## Task directions:
Copy out every line below without alteration.

[Records contained in a dataset]
#####

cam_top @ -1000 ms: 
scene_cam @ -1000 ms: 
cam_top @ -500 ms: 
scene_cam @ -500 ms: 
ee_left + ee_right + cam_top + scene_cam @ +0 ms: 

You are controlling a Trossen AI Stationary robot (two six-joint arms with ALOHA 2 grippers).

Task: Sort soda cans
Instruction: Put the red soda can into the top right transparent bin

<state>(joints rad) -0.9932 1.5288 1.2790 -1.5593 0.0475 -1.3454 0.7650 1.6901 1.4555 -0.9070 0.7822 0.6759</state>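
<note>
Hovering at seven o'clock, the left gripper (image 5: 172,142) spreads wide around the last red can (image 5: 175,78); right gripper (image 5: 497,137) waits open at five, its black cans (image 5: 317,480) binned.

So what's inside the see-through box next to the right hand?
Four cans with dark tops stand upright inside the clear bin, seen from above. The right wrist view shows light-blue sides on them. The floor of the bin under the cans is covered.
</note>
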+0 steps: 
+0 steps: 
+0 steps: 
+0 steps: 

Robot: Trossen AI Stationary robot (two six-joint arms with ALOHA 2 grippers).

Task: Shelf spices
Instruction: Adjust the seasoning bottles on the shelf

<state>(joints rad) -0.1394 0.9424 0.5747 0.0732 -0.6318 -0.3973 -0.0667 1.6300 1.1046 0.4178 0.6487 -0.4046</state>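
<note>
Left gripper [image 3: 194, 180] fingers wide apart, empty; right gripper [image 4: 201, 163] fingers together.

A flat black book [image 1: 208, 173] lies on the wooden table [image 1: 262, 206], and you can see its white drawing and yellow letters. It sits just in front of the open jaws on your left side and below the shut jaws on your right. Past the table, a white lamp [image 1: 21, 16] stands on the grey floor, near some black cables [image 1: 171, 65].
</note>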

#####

## Answer box:
cam_top @ -1000 ms: 
scene_cam @ -1000 ms: 
cam_top @ -500 ms: 
scene_cam @ -500 ms: 
ee_left + ee_right + cam_top + scene_cam @ +0 ms: 

You are controlling a Trossen AI Stationary robot (two six-joint arms with ALOHA 2 grippers).

Task: Sort soda cans
Instruction: Put the red soda can into the top right transparent bin

<state>(joints rad) -0.9932 1.5288 1.2790 -1.5593 0.0475 -1.3454 0.7650 1.6901 1.4555 -0.9070 0.7822 0.6759</state>
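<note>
Hovering at seven o'clock, the left gripper (image 5: 172,142) spreads wide around the last red can (image 5: 175,78); right gripper (image 5: 497,137) waits open at five, its black cans (image 5: 317,480) binned.

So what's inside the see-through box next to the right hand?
Four cans with dark tops stand upright inside the clear bin, seen from above. The right wrist view shows light-blue sides on them. The floor of the bin under the cans is covered.
</note>
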+0 steps: 
+0 steps: 
+0 steps: 
+0 steps: 

Robot: Trossen AI Stationary robot (two six-joint arms with ALOHA 2 grippers).

Task: Shelf spices
Instruction: Adjust the seasoning bottles on the shelf

<state>(joints rad) -0.1394 0.9424 0.5747 0.0732 -0.6318 -0.3973 -0.0667 1.6300 1.1046 0.4178 0.6487 -0.4046</state>
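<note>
Left gripper [image 3: 194, 180] fingers wide apart, empty; right gripper [image 4: 201, 163] fingers together.

A flat black book [image 1: 208, 173] lies on the wooden table [image 1: 262, 206], and you can see its white drawing and yellow letters. It sits just in front of the open jaws on your left side and below the shut jaws on your right. Past the table, a white lamp [image 1: 21, 16] stands on the grey floor, near some black cables [image 1: 171, 65].
</note>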

The exercise requires no further work.